Exercise brief:
Scan the listing for "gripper" and copy out each line that has it.

-------- Data

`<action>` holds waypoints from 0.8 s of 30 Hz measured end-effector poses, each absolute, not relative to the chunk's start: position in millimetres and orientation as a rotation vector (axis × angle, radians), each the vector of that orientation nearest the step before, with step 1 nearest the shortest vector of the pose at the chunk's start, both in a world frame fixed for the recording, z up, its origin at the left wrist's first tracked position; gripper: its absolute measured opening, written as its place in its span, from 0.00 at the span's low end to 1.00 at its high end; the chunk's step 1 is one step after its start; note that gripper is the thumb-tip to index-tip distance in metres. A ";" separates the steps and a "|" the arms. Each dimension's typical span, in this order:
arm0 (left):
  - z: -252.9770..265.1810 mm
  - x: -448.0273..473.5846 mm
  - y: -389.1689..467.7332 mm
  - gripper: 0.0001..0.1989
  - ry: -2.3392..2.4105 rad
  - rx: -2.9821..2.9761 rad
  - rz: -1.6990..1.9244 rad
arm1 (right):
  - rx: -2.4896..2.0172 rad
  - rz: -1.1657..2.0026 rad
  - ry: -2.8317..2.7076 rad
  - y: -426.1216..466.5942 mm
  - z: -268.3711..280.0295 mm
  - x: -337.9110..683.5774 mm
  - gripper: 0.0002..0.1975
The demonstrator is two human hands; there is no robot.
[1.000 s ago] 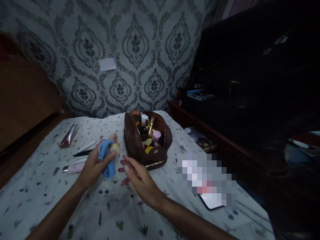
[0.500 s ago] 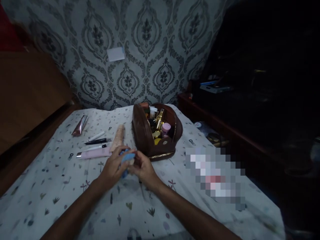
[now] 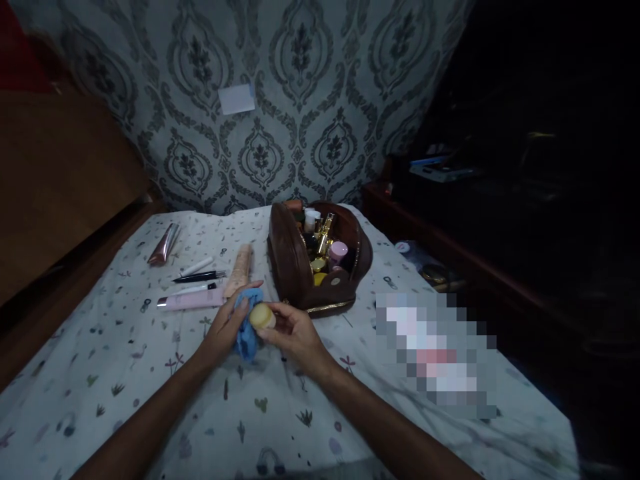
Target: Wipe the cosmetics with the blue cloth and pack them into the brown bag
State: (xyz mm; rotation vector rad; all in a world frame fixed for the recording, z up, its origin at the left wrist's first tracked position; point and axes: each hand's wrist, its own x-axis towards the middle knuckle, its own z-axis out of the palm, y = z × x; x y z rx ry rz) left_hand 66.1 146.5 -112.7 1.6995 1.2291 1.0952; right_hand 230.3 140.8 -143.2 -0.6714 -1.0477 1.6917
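My left hand (image 3: 226, 328) is closed on a crumpled blue cloth (image 3: 246, 341). Between thumb and fingers, my right hand (image 3: 299, 335) grips a small round jar with a yellowish lid (image 3: 261, 317), close against the cloth. Just beyond the hands stands an open brown cosmetic bag (image 3: 290, 267), unzipped, holding a pink-lidded jar (image 3: 338, 251), a gold tube (image 3: 326, 230) and other small containers. A beige squeeze tube (image 3: 240, 270) and a pale pink tube (image 3: 193, 300) lie to the left of the bag, near my left hand.
Black and white pens (image 3: 199, 277) and a shiny rose tube (image 3: 164, 245) lie farther left on the patterned sheet (image 3: 190, 413). A pixelated patch (image 3: 435, 353) hides something at right. Wooden furniture (image 3: 65, 167) borders the left, a dark ledge the right, a patterned wall the back.
The cloth, which covered the jar between both hands, is now drawn to the left, leaving the jar's lid exposed in my right hand. The view has shifted slightly.
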 end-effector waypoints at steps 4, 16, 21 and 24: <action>-106.9 62.4 143.2 0.25 1.008 1.920 1.012 | -0.673 1.719 -0.975 142.1 -135.7 235.3 0.24; -102.1 59.2 147.5 0.14 1.077 2.078 0.790 | -0.935 1.256 -1.361 140.0 -146.9 236.6 0.21; -108.0 62.5 146.4 0.15 1.257 1.999 0.766 | -0.978 0.911 -1.559 133.9 -141.9 237.9 0.12; -105.9 62.5 147.2 0.14 1.195 1.987 0.812 | -0.970 1.022 -1.505 134.8 -140.0 237.9 0.14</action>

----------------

Response to the task:
`<action>` holds waypoints from 0.8 s of 30 Hz measured end-effector poses, each absolute, not relative to the chunk's start: position in millimetres and orientation as a rotation vector (axis × angle, radians), each the vector of that orientation nearest the step before, with step 1 nearest the shortest vector of the pose at the chunk's start, both in a world frame fixed for the recording, z up, its origin at the left wrist's first tracked position; gripper: its absolute measured opening, written as its place in its span, from 0.00 at the span's low end to 1.00 at its high end; the chunk's step 1 is one step after its start; note that gripper is the thumb-tip to index-tip distance in metres. A ";" separates the steps and a "|" the arms. Each dimension's typical span, in this order:
  - gripper: 0.0001..0.1989
  - gripper: 0.0002..0.1975

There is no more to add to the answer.